New Cafcass statistics show impact of family justice reforms

14 Jan 2015

The latest Cafcass statistics on private law demand, released on 14 January, reflect the impact of the past few years of change in the family justice system, say children law experts from family law organisation Resolution.

Resolution spokesperson Simon Bethel, who leads Resolution’s work on child law policy, comments:

“The Cafcass figures from April 2014 onwards show a month-on-month reduction in applications issued. This coincides with the introduction of compulsory Mediation Information and Assessment Meetings (MIAMs) on 22 April 2014. This could mean one of two things. First, either the cost or inconvenience associated with this extra hurdle is putting people off the application process altogether, leading to potentially loss of contact between children and non-resident parents. Or, on a more positive note, it could mean that more cases are being kept out of court as they have been successfully resolved through mediation. With the latest MoJ statistics showing that mediation is on the increase one must hope this is a positive development. We’re working with Resolution’s family lawyers and mediators to gather data on mediation numbers and the impact of MIAMs to determine whether the Government’s push to promote out of court dispute resolution for family matters is beginning to have an impact.”

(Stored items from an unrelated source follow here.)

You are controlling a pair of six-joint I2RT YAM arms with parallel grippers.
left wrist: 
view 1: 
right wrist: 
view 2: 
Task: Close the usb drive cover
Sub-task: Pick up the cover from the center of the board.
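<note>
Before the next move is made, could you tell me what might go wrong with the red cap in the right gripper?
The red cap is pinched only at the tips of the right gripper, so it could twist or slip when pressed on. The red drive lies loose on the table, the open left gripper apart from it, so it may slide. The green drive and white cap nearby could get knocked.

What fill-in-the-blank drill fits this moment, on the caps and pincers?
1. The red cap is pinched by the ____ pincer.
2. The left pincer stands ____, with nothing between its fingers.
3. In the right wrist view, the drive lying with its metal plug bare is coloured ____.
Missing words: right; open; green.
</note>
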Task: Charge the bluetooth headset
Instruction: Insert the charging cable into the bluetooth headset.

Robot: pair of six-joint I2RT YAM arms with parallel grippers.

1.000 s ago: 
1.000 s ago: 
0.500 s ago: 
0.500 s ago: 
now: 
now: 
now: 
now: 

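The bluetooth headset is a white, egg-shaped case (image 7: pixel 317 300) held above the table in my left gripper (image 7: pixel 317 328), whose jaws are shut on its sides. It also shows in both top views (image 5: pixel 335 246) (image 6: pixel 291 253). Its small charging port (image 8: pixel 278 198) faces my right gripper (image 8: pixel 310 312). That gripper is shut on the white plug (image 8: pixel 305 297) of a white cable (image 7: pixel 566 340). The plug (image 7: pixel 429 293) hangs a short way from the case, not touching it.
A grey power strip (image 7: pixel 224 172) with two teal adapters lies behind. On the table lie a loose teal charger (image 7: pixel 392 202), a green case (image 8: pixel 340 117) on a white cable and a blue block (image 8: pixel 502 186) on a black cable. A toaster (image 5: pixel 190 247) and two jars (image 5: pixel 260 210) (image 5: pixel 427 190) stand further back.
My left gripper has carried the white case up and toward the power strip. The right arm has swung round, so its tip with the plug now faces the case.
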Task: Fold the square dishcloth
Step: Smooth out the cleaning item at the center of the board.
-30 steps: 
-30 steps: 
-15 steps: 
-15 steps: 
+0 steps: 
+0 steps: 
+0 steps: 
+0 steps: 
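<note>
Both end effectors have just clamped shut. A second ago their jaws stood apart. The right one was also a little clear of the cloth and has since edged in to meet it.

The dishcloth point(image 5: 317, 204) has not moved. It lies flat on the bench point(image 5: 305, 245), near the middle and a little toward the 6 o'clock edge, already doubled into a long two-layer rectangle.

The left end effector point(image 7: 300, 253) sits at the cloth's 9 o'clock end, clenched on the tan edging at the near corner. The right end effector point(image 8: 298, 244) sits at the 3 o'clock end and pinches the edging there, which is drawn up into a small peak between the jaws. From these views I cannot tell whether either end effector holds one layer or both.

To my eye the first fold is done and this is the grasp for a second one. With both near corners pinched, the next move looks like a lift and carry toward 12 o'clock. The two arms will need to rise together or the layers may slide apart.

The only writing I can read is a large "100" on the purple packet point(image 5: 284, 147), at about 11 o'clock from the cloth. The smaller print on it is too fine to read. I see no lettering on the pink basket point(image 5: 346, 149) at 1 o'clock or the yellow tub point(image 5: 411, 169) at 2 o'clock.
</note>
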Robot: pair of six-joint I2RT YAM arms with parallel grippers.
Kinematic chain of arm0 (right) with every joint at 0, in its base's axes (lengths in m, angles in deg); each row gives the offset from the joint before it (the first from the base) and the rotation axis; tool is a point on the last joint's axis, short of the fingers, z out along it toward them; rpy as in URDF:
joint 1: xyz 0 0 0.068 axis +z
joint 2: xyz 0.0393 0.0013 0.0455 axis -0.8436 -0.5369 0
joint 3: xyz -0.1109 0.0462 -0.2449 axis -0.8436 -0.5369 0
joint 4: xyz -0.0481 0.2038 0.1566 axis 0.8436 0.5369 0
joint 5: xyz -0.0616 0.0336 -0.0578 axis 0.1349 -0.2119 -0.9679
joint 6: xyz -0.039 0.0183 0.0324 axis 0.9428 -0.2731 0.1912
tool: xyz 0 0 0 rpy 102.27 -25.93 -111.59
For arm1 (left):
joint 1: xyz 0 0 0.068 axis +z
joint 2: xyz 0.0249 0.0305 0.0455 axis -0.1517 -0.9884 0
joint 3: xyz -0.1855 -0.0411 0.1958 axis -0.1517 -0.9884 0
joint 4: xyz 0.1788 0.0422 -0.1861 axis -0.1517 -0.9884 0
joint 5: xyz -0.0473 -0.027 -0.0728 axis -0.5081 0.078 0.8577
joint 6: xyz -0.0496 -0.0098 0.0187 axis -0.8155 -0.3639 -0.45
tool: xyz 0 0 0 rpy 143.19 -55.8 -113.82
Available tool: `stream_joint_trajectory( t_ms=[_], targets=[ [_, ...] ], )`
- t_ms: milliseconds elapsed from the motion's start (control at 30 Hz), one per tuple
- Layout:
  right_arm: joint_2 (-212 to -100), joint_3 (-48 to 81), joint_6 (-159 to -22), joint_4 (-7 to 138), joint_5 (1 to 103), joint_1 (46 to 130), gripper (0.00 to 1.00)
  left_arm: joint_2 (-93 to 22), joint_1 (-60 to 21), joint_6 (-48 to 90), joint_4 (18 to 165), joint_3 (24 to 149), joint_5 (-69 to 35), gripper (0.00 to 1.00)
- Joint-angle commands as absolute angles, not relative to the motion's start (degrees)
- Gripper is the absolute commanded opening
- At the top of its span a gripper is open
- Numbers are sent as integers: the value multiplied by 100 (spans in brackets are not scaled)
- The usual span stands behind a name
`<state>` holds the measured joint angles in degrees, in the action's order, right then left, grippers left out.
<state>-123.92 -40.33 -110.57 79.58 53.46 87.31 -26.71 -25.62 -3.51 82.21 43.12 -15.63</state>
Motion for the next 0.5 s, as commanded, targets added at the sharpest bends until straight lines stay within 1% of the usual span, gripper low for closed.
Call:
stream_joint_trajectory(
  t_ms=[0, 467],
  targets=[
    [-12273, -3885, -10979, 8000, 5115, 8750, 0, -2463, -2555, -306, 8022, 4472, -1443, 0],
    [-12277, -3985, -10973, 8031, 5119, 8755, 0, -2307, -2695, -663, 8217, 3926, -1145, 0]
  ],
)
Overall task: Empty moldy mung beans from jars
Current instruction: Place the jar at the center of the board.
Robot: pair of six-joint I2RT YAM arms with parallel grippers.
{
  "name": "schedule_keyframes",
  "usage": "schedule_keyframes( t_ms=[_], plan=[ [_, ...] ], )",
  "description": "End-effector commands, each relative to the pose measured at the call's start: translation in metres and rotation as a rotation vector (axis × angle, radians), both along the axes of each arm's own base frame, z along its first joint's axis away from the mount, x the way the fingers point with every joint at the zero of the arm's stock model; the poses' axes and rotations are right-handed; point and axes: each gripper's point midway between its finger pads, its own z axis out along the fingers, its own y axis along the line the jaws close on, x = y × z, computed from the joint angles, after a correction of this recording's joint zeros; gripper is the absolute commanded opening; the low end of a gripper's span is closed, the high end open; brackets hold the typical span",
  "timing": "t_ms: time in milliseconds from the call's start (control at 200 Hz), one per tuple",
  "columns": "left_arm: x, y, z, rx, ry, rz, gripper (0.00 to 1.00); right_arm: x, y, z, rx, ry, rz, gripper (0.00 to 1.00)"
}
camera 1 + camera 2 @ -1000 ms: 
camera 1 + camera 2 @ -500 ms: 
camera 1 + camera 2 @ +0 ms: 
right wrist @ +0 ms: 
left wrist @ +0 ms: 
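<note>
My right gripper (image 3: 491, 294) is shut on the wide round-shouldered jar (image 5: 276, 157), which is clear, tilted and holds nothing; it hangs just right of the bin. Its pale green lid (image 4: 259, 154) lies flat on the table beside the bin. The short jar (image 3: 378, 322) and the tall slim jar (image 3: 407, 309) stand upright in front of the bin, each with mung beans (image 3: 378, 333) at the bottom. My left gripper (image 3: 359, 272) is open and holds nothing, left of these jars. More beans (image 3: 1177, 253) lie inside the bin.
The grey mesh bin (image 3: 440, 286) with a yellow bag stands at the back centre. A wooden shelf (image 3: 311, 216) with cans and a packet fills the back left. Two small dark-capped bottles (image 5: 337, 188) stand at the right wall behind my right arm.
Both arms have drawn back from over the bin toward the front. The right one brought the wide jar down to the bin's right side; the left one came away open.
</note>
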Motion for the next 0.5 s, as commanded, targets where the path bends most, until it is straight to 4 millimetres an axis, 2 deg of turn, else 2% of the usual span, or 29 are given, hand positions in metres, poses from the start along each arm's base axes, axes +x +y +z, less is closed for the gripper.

Resolution is currently conducting research with its members on the impact of the sweeping April 2014 reforms to family justice. In a survey of Resolution members about the first quarter from the introduction of the reforms, many family justice professionals believed that compulsory MIAMs were initially having little effect on mediation figures. 54% reported that only up to a quarter of all cases where a MIAM was attended proceeded to mediation and agreement.